Aku terkulai, lemah tak berdaya di jalan perempatan lampu merah. Keringat bercampur darah bercucuran dari keningku. Aku masih bisa menatap langit dan merasakan hembusan angin yang terasa begitu panas. Ku palingkan wajahku ke sisi jalan. Di sana aku melihat kue yang berceceran dan sepedaku remuk tak berbentuk. Aku telah merusakkan kado ulang tahun yang sangat ku idam-idamkan dari dulu. Dan aku sudah menghancurkan kue pesanan pelanggan ibu. Pikiranku amat kacau. Beranikah aku pulang ke rumah setelah  mengacaukan semuanya. Mataku terpejam dan pikiranku kosong. Rasanya lelah sekali.
Ketika aku membuka mata, di sekelilingku berdiri banyak orang yang memandangku dengan wajah iba. Aku memandang sekeliling. “Dimana ini, Bu?” aku bertanya pada ibuku. “Ini rumah sakit, Nak?” kata ibu. “Beristirahatlah, Nak?” lanjut ibu.
Aku menggerakkan tubuhku yang terasa pegal dan ingin mengatur posisi tidurku agar lebih nyaman. Aku merasa kakiku sangat berat dan sulit digerakkan. “Kaki    Rio kenapa, Bu?” tanyaku. Ibu hanya menangis. Sementara, ayah mendekatiku dan berkata dengan pelan, “Nak, mulai sekarang kamu tidak akan bisa mengayuh sepeda lagi.” “Apa sepeda Rio rusak parah? Ayah pasti bersedia membelikan sepeda untuk Rio lagi kan, Yah?” pintaku. Ayahku juga ikut menangis. “Kalau ayah tidak punya uang, tidak apa-apa. Kita bisa memperbaiki sepeda yang sudah rusak kok,” imbuhku.

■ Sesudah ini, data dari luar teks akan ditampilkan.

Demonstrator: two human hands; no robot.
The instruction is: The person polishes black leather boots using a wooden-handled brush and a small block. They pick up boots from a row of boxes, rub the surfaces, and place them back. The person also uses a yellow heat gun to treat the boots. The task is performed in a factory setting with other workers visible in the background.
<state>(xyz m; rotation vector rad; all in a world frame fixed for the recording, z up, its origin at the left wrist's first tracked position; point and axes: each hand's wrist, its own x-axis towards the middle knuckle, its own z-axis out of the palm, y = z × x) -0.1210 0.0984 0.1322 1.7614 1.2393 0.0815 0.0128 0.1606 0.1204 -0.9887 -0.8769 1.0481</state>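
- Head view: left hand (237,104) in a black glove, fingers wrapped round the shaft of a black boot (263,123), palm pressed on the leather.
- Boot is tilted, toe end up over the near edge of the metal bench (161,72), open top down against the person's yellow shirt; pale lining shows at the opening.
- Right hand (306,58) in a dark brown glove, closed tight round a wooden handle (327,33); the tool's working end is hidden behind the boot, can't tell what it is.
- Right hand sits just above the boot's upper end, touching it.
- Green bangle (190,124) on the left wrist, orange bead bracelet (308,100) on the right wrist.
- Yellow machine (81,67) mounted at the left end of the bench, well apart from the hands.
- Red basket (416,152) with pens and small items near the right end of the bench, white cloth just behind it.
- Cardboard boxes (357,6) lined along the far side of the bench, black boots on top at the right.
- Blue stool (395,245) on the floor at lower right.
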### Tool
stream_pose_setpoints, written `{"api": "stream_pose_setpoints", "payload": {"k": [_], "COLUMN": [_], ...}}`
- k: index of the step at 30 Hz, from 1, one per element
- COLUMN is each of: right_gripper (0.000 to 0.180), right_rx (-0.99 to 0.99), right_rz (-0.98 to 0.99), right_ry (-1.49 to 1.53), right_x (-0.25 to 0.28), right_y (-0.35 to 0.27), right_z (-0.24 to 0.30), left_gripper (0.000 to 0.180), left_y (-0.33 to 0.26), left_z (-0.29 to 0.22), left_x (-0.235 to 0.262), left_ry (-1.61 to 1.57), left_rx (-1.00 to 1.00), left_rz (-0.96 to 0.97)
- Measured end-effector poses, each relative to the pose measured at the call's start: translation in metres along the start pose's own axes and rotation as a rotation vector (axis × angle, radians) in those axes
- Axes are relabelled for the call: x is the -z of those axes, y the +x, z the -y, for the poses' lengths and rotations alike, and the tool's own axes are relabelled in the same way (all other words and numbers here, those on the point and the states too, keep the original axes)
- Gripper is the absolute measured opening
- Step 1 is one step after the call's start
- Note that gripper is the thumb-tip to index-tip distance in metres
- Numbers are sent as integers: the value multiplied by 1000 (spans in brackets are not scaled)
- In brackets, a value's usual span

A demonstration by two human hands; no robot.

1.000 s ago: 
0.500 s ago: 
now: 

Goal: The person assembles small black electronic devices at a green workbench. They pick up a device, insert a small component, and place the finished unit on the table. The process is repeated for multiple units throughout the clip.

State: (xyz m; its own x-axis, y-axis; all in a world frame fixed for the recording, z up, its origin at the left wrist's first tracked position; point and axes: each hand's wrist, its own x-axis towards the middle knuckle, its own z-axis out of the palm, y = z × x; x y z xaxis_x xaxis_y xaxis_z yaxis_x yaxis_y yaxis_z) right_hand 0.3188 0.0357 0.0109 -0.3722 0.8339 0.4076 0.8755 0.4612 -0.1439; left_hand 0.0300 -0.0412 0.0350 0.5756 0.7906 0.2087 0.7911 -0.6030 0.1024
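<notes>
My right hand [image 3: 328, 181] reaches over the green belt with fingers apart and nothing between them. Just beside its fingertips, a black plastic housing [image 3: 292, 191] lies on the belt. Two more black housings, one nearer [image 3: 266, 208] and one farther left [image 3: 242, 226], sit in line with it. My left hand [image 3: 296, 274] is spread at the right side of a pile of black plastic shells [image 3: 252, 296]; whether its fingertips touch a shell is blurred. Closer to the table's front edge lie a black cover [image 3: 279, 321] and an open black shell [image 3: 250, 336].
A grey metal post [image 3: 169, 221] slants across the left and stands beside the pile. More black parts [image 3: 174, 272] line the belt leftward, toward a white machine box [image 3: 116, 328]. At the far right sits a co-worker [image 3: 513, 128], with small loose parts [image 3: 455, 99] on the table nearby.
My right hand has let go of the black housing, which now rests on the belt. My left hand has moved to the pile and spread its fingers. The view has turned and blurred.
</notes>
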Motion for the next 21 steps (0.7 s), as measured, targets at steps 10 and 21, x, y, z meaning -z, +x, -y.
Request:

“Kata dokter, kak Rio kan kakinya cacat. Mana bisa naik sepeda. Paling bisanya Cuma naik kursi roda.” Adikku yang berusia 6 tahun tiba-tiba bergumam sendiri. “Aku cacat,” batinku. Khayalanku untuk menjadi pembalap profesional tak kan bisa terwujud. Orang-orang yang menungguiku menangis. Aku pun sempat meneteskan air mata sebelum aku kembali terlelap tidur.
Kini hari-hariku selalu didampingi oleh kursi roda atau tongkat untuk membantuku berjalan. Di sekolah, aku hanya menghabiskan waktu di kelas. Kalau merasa bosan aku akan pergi ke perpustakaan untuk membaca buku. Dulu aku membenci buku-buku. Tapi sekarang aku gemar membaca buku dan buku adalah teman setiaku. Aku juga mulai menulis. Apapun yang ada di pikiranku selalu ku ungkapkan lewat tulisan. Ayah sering memantau aktifitasku. Dan ayah mengetahui kegemaranku saat ini. Pada ulang tahunku berikutnya, ia memberiku sebuah netbook mungil. Aku semakin semangat untuk menulis dan mulai berimajinasi menjadi penulis terkenal. Aku memang telah kehilangan satu kaki. Tapi aku masih punya tangan. Suatu hari nanti aku akan menghasilkan karya-karya besar lewat tangan indahku ini.